Knowing how important different components are to the overall CPI helps to understand why the same inflation pressures will lead to different measured inflation in different places. Rising rents have less effect on Australia’s CPI, and the price of used cars has no effect at all. Yet much of the inflation debate in the United States concerns these two goods.
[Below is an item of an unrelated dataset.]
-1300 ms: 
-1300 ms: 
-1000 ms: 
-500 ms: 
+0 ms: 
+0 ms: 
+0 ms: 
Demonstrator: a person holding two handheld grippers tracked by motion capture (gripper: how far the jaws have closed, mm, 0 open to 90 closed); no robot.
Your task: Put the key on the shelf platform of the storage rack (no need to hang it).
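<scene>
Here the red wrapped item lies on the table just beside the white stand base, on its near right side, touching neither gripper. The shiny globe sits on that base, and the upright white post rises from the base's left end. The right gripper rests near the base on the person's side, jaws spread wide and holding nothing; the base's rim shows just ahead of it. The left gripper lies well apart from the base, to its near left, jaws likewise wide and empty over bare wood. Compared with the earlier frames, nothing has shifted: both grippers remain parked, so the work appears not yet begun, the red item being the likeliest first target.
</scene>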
While they affect households in exactly the same way, these inflation pressures are expressed differently in the inflation metrics of each country.
Podcast
In case you missed it, here’s the latest Fresh Economic thinking podcast.
Lastly, I appeared on a recent Aussie Firebug podcast episode discussing my proposal to scrap superannuation, my take on current property market trends, and more. This was a fun conversation where we really dug into the details. Enjoy.
Nice explanation, but in a way irrelevant.
[Pedantry warning!!]
Presumably what each central bank is doing in response to supply shocks (or even demand shocks if they are sector specific) is to allow the average price level to rise by enough (and no more) so that relative prices (some of which adjust more slowly than others and some scarcely fall at all in absolute terms) can smoothly adjust to keep resources fully and efficiently employed. This omniscient central bank understand the quirks of the price indices it has to work with and has set its flexible average inflation target accordingly AND perfectly make the appropriate allowances for any idiosyncratic shocks that come along in allowing the needed flexibility.
Thanks for the pointer to that Firebug podcast. There's a few interesting episodes there.